Grasshopper Sparrow

Ammodramus savannarum
Range Map

As its name suggests, the Grasshopper Sparrow loves dense grasslands. Not only are they fond of eating grasshoppers, their song sounds similar to their favorite prey. These birds are smaller than most of their sparrow cousins and because they usually stay on the ground, they are difficult to spot in the field. In the breeding season, the males will sing from slightly elevated perches in the grass fields they love.

Summer breeding takes place over most of the USA east of the Rocky Mountains and the coastal strip in California. Some of these birds will breed west of the Rockies in Wyoming, Idaho, and Washington. In winter, they migrate into the southeastern states of the USA and most of Mexico.

Today’s science recognises twelve subspecies of Grasshopper Sparrow:

  • A. s. perpallidus, A. s. ammolegus, A. s. pratensis, and A. s. floridanus all breed in North America.
  • A. s. cracens, A. s. bimaculatus, A. s. beatriceae, and A. s. caucae, breed from southern Mexico to northern Ecuador.
  • A. s. savannarum, A. s. borinquensis, A. s. intricatus, and A. s. caribaeus, breed on Caribbean Islands.

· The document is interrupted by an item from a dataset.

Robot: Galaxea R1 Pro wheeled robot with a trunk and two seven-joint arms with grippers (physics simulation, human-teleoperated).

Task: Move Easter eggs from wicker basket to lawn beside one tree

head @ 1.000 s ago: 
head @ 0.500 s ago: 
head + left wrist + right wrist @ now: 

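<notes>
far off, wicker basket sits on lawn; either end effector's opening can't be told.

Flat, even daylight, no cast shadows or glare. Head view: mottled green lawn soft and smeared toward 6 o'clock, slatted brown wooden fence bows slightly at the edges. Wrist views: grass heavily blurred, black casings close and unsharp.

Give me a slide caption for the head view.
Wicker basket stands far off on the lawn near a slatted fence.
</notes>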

Of the four North American subspecies:

  • A. s. perpallidus breeds in southern Canada and in the USA south to California and east to Minnesota, south to Oklahoma and central Texas, and northwestern Mexico. Their winter range is in the southern USA, Mexico and from Guatemala to El Salvador.
  • A. s. ammolegus breeds in southern Arizona and nearby northwestern Mexico. They spend winters in western Mexico, south to Oaxaca and Guatemala.
  • A. s. pratensis breeds east of the Great Plains from Wisconsin through Michigan, southeastern Canada, south to eastern Oklahoma, northeastern Texas, Arkansas, North Carolina and Virginia. They spend winters from the southern limits of their breeding range south to the Bahamas, Cuba, Mexico, Belize and Guatemala.
  • A. s. floridanus is resident in central Florida.

I’ve only met these elusive sparrows four times. My first encounter occurred east of Oceanside California in 2004 while I was at the bidding of the San Diego Natural History Museum (SDNHM). I was trying to find subjects for the San Diego County Bird Atlas. A year later, while passing through Idaho and on my way to Alaska, I found them on the Camas Prairie above Kooskia and Kamiah. Later, I met them during a 2009 BioBlitz with the SDNHM team at Mission Trails Regional Park. My most recent encounter was on my 16,000 mile North American expedition in 2022, as I explored the Sandhills of Nebraska.

In 2023, I spent the day meeting birds at the 1,862-acre Sky Meadows State Park in Virginia. An hour outside of the Washington D.C. metro region, I found one a Grasshopper Sparrow in the meadows below the mountain of the Appalachian Trail.